In order not to get discouraged, I immediately began planning my return to finish what I started. I went back to Thailand with several people from my gym. I was super excited to have everyone there to watch me fight. We had incredible training and I lined up with an opponent for a fight. However, shortly after scheduling it, I suffered a knee injury during a fairly heated training session with a Russian student who was also training there. (Russian fighters are famous for thinking that every sparring session is for the world title. They have no control and go to the wall. Their technique is not that good, they are just maniacs at sparring).

I finally had to back down from the fight and go home for knee surgery. He had a torn ACL and some other knee damage, and there was no way he could have fought that off. I literally couldn’t push off my left leg.

My 50th birthday is stealthily approaching, so my window is closing. Even before scheduling my surgery, I bought my ticket to go back to Thailand for this fight. I would go back no matter what.
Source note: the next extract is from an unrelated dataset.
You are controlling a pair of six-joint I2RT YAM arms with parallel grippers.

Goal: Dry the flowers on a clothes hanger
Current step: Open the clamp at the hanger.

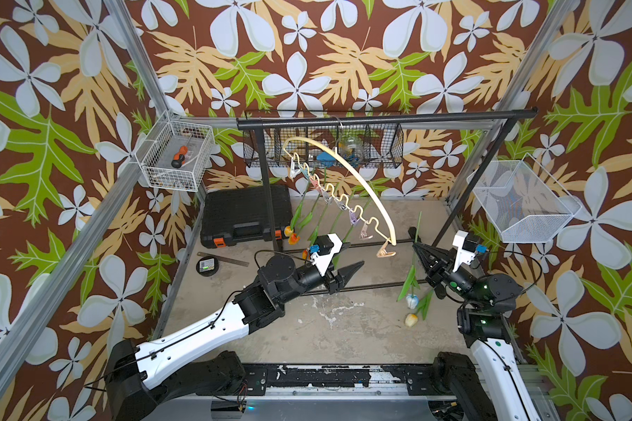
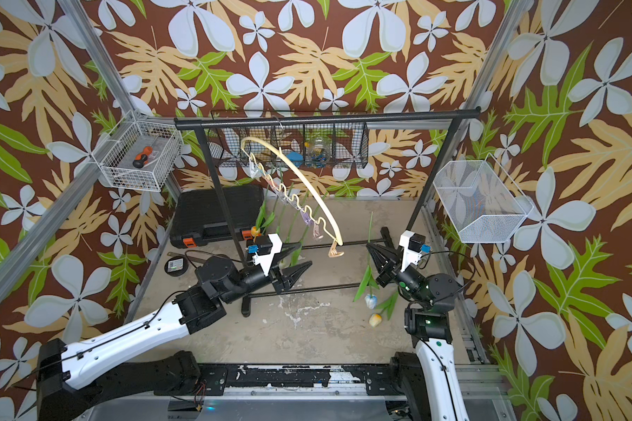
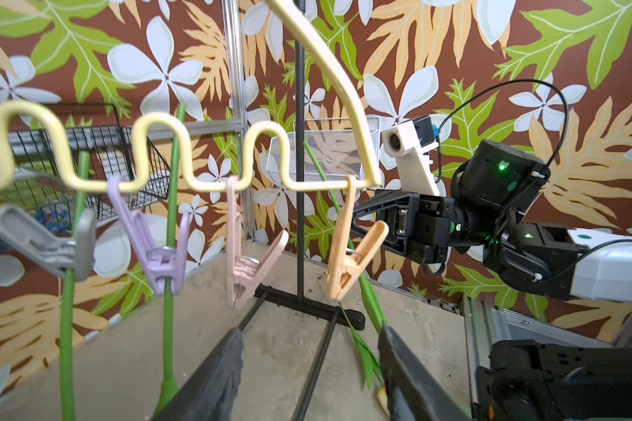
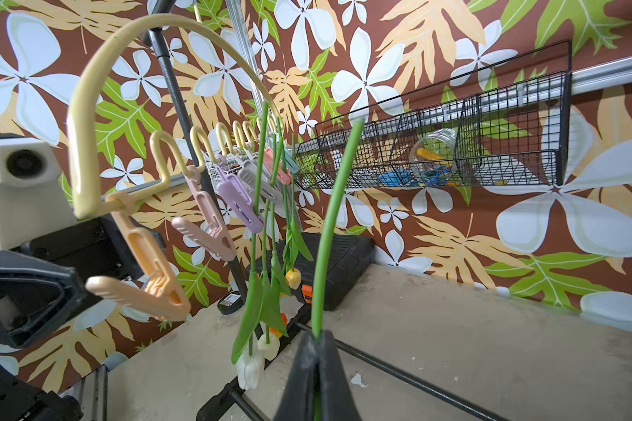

My wife told me once that she wishes she had OCD so she could do things. That statement is not completely wrong. He probably would have given up on this impossible dream of having a final fight in Thailand if he weren’t obsessive, compulsive. I probably would have listened to my body, my mind, and my common sense, and I would have thrown in the towel. I’m just not connected that way.

After my surgery, my knee never really recovered. A nerve was damaged during surgery which prevented my quads from firing. I have no upper leg muscle to stabilize my left leg. I still have an 85% rotator cuff tear, and yes … I turn 50 in 2 months. I don’t even like to mention these things because it seems to me that I am making an excuse for a loss I might incur. I am not. I will win, and if not, I will try again until I win.

I had to change my approach to fighting in pretty drastic ways. I am VERY out of my game physically, but I am also MUCH smarter and MUCH more laser focused. They say fighting is a ‘tough guy’ sport. I would say that, for the good guys, it’s a thinking man’s game. Don’t get me wrong, you have to be physically able to withstand the rigors of fighting, but learning to minimize those rigors and maximize your strengths is also something that is lost among many younger fighters. This is not a sport for young men, but it would benefit any young fighter to have the wisdom of an older fighter.

Keeping things in perspective. I am not fighting for a world title. Actually, I am not fighting for any title. I am fighting for ME, and only for Me. I fight because it is what makes me happy. I fight because it has helped me stay young. I fight because it is in my DNA.

It has been a long road to come back from my injury. As I sit in this airport, I can’t help but reflect on how lucky I am to be able to do what I do. I have an incredible support system. My wife has unwaveringly supported this effort. She pushed me when I got depressed and refused to let me give up.

If I can survive the next 3 days traveling to Thailand, I will go back where I am happiest. I will embrace the journey and finish what I set out to do. Many thanks to all who have offered words of support and much love to those who will soon punch me in the face.